Cette volonté de superviser les acteurs des marchés financiers au niveau de l'UE plutôt qu'au niveau national s'inscrit dans une démarche - portée par la France et l'Allemagne - visant à renforcer la compétitivité du bloc, alors que celui-ci est confronté à une croissance atone et à une concurrence féroce de la part des États-Unis et de la Chine.
L'appui de la banque centrale enverra un signal de confiance aux marchés, ainsi qu'aux gouvernements de certains petits pays de l'UE, tels que l'Irlande et le Luxembourg, qui s'étaient montrés peu enthousiastes à l'égard du projet.
Dans un avis, la BCE s'est déclarée pleinement favorable à un renforcement de la surveillance au niveau de l'UE pour les acteurs des marchés financiers transfrontaliers d'importance systémique, notamment les principales plateformes de négociation, les contreparties centrales, les dépositaires centraux de titres et les prestataires de services sur crypto-actifs.
La Commission a proposé que cette surveillance soit transférée des autorités nationales vers l'Autorité européenne des marchés financiers (ESMA), basée à Paris.
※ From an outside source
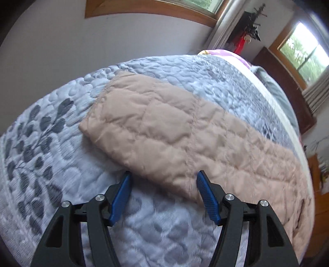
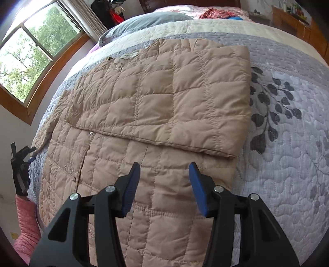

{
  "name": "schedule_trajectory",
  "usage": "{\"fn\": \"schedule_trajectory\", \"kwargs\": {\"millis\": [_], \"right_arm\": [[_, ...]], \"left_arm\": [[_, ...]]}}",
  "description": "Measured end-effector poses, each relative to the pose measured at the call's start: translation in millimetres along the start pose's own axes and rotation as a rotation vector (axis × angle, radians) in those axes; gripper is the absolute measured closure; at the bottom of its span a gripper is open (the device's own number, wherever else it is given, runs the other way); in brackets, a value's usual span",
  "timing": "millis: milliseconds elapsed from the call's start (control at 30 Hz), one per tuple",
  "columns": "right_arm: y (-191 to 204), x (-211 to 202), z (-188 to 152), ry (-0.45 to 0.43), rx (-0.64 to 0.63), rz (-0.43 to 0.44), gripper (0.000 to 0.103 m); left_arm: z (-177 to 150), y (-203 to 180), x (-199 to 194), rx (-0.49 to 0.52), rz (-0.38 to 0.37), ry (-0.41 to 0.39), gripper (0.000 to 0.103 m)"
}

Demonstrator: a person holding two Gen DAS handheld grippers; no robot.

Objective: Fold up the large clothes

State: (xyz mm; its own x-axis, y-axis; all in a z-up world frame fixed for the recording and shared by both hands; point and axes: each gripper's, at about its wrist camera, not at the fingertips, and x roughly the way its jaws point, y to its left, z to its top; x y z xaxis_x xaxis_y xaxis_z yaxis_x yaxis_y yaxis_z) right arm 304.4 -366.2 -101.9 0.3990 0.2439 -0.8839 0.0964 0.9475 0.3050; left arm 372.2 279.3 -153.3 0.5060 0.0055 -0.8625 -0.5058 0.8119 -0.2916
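Note:
A beige quilted jacket (image 2: 144,115) lies flat on the bed, one side folded over its body. In the left wrist view the jacket (image 1: 174,135) stretches from the middle to the right edge. My left gripper (image 1: 163,176) is open and empty, low over the jacket's near edge. My right gripper (image 2: 164,170) is open and empty just above the jacket's lower part. The left gripper (image 2: 22,162) also shows in the right wrist view at the bed's left edge, held by a hand in a pink sleeve.
The bed has a grey-and-white quilted cover (image 2: 287,143) with a dark leaf pattern. A grey pillow (image 2: 148,20) and red clothes (image 2: 216,13) lie at the head. Windows (image 2: 30,53), a wooden dresser (image 2: 292,18) and a wall (image 1: 102,41) surround the bed.

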Motion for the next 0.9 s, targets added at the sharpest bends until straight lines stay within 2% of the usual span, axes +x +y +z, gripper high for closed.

"La BCE soutient pleinement les propositions de la Commission, qui constituent une étape ambitieuse vers une intégration plus profonde des marchés de capitaux et de la supervision des marchés financiers au sein de l'Union", a déclaré la BCE dans cet avis requis par le processus législatif de l'UE, mais qui n'est pas contraignant pour les législateurs.
La banque centrale a estimé qu'elle devrait siéger sans droit de vote au conseil d'administration de l'ESMA et que son expertise devrait être prise en compte non seulement pour les décisions de supervision, mais aussi pour les normes techniques, les orientations et les recommandations.
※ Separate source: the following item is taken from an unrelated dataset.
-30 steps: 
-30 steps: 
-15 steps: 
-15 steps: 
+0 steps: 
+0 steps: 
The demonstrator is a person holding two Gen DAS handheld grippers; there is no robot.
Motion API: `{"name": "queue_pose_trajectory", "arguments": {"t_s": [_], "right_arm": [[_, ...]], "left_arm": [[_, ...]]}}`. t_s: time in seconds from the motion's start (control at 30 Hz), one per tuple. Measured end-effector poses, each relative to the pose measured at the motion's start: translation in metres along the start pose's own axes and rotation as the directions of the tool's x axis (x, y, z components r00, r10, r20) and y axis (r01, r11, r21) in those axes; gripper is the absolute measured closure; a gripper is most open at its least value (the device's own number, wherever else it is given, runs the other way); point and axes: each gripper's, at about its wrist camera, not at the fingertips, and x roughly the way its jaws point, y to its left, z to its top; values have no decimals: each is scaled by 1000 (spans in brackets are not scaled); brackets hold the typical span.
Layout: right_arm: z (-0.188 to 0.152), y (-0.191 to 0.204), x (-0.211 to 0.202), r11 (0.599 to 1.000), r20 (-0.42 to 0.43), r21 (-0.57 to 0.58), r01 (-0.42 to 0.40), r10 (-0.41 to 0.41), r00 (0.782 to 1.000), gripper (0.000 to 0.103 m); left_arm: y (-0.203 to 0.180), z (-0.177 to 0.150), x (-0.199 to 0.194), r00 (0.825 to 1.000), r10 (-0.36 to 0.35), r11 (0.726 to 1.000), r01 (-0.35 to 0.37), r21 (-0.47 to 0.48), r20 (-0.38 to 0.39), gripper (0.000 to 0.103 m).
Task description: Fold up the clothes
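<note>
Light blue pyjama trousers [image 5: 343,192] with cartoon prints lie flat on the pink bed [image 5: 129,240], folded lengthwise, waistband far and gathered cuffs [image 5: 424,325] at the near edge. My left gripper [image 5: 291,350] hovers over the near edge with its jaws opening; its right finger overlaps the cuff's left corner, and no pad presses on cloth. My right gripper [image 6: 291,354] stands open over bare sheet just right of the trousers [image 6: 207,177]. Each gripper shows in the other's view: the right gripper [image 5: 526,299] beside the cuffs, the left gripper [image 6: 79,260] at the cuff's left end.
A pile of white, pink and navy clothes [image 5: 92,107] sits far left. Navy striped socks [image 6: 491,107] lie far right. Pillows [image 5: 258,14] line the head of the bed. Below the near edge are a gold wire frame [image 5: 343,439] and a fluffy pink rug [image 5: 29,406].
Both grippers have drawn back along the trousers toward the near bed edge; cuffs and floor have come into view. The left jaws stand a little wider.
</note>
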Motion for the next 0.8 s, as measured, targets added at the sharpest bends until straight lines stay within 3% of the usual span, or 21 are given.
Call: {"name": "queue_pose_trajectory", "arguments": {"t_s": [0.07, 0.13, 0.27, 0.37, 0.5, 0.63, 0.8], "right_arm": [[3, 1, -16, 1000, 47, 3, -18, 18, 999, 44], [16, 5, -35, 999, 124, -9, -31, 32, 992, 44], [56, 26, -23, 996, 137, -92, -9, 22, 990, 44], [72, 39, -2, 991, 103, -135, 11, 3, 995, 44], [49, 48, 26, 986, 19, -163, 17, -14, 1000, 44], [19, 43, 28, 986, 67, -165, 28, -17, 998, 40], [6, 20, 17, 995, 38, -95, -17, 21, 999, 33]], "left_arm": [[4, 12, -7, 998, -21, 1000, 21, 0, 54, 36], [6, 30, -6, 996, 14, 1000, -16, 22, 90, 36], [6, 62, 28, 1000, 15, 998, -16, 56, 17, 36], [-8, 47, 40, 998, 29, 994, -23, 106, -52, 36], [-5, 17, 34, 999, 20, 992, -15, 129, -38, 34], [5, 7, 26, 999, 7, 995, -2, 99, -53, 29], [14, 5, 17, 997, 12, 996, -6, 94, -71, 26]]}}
La BCE a souligné que l'ESMA devait être dotée de ressources et d'effectifs suffisants pour assumer ces responsabilités supplémentaires, et a préconisé que la transition de la supervision nationale vers le niveau européen soit séquencée afin de minimiser les perturbations.
La proposition de la Commission va maintenant faire l'objet de négociations entre les gouvernements de l'UE et le Parlement européen, dans le cadre d'un processus qui devrait durer plusieurs mois avant d'entrer en vigueur.